TASK INSTRUCTIONS ->
Filter out every line below that lacks "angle", and copy the rest.

DATA FOR THIS EXERCISE: Begin

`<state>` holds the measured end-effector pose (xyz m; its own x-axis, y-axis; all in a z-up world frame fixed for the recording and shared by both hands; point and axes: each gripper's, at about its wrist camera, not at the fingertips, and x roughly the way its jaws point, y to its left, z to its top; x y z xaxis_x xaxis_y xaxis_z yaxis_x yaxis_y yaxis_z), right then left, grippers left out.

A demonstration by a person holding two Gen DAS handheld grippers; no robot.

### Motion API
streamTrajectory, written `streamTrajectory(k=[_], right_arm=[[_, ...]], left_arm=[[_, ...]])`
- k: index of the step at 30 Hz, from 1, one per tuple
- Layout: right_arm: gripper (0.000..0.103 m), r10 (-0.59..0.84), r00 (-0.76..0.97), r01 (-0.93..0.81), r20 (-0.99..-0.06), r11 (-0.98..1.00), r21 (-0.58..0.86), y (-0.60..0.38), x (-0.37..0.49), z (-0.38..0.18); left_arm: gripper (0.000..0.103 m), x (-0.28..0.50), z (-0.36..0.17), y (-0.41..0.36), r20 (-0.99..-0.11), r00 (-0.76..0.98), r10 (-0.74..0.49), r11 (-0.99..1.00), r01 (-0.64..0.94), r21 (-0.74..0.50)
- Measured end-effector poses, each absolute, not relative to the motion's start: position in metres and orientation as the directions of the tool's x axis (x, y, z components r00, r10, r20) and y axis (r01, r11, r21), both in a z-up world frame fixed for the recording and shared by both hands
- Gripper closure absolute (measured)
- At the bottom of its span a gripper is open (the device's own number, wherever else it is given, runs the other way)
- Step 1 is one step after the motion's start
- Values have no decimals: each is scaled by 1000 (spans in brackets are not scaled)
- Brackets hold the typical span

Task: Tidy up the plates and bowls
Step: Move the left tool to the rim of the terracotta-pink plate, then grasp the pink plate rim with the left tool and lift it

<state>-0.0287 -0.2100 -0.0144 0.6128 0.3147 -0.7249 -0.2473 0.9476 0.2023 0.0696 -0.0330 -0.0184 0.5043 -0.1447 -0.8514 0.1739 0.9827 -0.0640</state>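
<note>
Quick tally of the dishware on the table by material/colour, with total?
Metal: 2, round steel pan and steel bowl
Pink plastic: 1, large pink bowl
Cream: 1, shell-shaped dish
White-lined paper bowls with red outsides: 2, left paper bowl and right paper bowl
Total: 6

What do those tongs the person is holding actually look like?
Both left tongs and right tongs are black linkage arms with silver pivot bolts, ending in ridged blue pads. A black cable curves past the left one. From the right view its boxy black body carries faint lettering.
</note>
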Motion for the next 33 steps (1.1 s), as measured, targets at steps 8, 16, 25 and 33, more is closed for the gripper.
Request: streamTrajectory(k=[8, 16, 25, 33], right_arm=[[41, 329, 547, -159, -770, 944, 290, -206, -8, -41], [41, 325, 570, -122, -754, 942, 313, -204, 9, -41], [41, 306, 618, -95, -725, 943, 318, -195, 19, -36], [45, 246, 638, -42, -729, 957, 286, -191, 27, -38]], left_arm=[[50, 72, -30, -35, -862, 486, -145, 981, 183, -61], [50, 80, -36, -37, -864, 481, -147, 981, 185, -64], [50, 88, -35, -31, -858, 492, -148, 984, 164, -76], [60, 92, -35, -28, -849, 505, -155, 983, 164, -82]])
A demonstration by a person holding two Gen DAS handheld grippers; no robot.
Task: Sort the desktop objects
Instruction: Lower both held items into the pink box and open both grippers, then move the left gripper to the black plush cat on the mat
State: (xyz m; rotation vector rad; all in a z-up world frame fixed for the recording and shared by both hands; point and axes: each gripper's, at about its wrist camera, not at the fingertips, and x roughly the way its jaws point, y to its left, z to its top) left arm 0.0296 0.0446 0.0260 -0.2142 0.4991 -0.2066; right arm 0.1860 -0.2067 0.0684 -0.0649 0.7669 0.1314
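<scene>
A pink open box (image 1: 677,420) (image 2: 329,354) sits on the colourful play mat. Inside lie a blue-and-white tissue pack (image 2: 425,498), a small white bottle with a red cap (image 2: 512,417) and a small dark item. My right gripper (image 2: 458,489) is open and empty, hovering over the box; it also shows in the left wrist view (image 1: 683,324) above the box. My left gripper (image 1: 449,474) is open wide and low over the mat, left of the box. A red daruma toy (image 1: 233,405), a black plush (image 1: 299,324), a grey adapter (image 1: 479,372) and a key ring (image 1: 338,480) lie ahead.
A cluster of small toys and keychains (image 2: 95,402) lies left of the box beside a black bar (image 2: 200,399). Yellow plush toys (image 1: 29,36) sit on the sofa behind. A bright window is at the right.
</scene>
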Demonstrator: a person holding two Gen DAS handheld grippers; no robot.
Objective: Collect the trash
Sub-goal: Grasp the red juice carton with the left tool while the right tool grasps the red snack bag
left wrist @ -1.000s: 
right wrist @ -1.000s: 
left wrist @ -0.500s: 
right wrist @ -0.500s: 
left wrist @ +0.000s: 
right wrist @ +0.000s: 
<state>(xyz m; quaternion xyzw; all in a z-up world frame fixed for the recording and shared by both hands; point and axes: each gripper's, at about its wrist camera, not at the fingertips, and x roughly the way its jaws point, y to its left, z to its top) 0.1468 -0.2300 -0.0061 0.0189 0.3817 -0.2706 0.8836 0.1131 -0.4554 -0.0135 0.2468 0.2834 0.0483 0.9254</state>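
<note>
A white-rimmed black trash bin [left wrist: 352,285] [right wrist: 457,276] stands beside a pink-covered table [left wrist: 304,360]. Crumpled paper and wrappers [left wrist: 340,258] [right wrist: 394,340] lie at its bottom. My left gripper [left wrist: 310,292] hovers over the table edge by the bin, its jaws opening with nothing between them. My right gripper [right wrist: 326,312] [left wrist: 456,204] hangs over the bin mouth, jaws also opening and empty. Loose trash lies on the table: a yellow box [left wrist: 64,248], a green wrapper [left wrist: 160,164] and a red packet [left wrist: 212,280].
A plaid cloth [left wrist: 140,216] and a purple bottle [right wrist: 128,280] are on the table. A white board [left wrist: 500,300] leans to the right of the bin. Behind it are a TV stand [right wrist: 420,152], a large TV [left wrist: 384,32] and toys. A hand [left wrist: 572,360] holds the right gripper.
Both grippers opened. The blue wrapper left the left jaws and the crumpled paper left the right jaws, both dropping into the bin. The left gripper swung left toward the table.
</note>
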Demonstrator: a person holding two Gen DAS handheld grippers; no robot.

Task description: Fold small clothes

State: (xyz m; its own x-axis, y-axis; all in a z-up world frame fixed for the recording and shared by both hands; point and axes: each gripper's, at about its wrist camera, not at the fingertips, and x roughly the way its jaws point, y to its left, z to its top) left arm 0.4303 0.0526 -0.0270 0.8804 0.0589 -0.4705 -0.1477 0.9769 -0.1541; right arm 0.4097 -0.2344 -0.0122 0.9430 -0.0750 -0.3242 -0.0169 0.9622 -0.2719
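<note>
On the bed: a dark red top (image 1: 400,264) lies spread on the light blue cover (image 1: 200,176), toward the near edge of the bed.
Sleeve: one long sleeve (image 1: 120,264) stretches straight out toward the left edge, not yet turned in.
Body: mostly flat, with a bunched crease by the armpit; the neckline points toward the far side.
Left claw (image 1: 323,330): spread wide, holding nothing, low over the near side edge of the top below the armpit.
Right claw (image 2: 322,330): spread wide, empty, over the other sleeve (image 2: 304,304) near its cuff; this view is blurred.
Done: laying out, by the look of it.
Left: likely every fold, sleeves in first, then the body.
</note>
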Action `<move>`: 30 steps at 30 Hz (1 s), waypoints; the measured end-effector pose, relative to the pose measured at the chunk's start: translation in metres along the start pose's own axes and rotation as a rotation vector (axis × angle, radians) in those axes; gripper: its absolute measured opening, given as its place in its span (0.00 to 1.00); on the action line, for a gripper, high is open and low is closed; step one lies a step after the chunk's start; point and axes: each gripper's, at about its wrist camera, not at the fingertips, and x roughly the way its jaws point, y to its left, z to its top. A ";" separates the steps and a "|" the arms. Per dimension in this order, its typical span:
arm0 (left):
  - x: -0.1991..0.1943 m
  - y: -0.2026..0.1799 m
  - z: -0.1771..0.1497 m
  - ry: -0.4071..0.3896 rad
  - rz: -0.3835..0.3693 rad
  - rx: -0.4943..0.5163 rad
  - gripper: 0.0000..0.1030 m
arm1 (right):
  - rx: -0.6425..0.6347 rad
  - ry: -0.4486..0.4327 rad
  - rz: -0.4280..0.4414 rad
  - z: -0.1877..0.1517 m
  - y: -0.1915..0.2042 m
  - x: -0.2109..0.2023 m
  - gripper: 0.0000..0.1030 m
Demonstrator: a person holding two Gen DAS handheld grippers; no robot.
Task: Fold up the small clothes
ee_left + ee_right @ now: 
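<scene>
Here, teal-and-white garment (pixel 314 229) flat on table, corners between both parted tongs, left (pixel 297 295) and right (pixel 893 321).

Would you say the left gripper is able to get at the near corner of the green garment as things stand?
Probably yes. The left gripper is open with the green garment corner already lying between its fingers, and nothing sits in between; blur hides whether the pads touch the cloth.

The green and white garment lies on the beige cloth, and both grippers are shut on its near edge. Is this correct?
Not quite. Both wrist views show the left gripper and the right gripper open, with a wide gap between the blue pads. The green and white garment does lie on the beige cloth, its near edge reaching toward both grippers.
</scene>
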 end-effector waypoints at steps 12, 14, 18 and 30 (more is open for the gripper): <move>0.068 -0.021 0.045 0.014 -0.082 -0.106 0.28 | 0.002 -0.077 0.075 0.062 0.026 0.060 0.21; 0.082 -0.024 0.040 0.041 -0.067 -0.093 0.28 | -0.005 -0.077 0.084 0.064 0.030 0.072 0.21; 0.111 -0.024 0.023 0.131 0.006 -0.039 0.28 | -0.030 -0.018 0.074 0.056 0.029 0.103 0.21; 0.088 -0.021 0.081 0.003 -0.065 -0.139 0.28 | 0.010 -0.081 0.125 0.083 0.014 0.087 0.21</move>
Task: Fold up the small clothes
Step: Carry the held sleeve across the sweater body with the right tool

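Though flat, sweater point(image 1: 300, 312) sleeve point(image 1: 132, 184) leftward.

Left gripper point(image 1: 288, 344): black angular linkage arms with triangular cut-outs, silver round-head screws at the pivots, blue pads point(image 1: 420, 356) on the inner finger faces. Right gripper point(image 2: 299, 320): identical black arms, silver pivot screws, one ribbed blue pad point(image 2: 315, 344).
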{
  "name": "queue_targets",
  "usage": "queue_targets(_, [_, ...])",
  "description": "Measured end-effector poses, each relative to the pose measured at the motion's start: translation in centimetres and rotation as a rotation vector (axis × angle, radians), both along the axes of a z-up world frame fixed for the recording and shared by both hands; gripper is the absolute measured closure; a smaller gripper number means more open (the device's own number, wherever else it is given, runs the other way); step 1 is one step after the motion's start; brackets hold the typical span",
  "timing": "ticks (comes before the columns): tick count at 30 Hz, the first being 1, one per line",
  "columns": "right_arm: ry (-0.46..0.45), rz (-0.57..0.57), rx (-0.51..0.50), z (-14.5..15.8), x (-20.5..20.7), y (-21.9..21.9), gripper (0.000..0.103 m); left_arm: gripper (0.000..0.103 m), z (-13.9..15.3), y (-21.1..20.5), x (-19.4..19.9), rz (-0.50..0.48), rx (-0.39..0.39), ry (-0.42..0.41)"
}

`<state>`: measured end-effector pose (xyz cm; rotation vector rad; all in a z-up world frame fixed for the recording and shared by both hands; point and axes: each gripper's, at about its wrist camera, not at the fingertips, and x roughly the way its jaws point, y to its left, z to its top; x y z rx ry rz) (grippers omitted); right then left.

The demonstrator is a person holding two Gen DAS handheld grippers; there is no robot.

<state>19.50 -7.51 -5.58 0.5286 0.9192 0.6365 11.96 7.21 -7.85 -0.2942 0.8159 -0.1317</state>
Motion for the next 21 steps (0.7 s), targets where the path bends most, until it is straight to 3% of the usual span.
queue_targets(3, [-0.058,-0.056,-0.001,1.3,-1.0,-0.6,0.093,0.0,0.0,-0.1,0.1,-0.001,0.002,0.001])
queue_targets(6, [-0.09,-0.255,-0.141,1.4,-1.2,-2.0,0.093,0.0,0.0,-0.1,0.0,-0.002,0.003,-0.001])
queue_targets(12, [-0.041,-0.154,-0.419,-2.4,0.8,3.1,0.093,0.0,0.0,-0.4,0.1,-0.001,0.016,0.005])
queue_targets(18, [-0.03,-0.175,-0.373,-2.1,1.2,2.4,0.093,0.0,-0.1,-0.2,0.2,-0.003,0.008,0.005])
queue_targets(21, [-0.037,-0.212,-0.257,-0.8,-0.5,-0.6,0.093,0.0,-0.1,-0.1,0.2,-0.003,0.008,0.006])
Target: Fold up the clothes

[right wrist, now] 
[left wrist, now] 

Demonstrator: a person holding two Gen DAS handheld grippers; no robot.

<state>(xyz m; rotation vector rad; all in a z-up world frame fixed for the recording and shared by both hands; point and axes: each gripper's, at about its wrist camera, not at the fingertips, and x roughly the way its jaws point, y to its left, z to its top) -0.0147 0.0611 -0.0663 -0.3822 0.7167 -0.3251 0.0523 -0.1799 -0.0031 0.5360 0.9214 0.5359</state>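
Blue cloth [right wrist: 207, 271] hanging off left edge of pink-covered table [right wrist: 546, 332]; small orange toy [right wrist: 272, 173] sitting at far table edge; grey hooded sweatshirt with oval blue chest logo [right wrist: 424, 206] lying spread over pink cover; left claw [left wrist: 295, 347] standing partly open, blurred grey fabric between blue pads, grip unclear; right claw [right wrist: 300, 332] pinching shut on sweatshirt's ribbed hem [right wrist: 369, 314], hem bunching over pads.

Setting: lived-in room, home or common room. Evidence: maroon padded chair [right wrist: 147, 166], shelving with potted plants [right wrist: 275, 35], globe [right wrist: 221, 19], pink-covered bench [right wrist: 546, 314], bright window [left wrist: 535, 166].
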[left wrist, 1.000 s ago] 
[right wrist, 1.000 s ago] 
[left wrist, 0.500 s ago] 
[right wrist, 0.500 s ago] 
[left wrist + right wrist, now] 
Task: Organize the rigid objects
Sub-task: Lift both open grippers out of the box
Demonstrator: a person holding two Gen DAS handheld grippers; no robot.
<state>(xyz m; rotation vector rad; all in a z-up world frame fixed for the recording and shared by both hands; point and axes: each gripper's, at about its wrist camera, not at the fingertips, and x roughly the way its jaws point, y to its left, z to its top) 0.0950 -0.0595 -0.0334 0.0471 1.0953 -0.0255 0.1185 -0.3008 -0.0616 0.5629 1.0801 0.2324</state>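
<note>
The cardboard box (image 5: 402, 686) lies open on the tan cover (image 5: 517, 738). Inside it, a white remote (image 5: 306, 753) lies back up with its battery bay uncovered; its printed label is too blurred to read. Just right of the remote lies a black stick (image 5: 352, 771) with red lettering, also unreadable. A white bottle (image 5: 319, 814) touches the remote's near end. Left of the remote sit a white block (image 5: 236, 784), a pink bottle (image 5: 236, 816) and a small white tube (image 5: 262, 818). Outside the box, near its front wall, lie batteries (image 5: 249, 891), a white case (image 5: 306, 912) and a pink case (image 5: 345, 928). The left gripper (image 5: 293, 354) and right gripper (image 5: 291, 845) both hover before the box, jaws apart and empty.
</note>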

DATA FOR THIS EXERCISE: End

YOUR RESPONSE ->
Action `<move>`: 30 steps at 30 Hz (1 s), waypoints; the measured end-effector pose, relative to the pose measured at the chunk's start: translation in metres along the start pose's own axes and rotation as a rotation vector (axis × angle, radians) in those axes; gripper: its absolute measured opening, given as its place in its span (0.00 to 1.00); on the action line, for a gripper, high is open and low is closed; step one lies a step after the chunk's start; point and axes: each gripper's, at about its wrist camera, not at the fingertips, and x roughly the way its jaws point, y to its left, z to its top. A ";" separates the steps and a "|" the arms. Per dimension in this order, its typical span:
  "description": "Measured end-effector poses, each relative to the pose measured at the motion's start: translation in centimetres and rotation as a rotation vector (axis × angle, radians), both along the axes of a z-up world frame fixed for the recording and shared by both hands; gripper is the absolute measured closure; a smaller gripper number means more open (the device's own number, wherever else it is given, runs the other way); step 1 is one step after the motion's start; brackets hold the typical span",

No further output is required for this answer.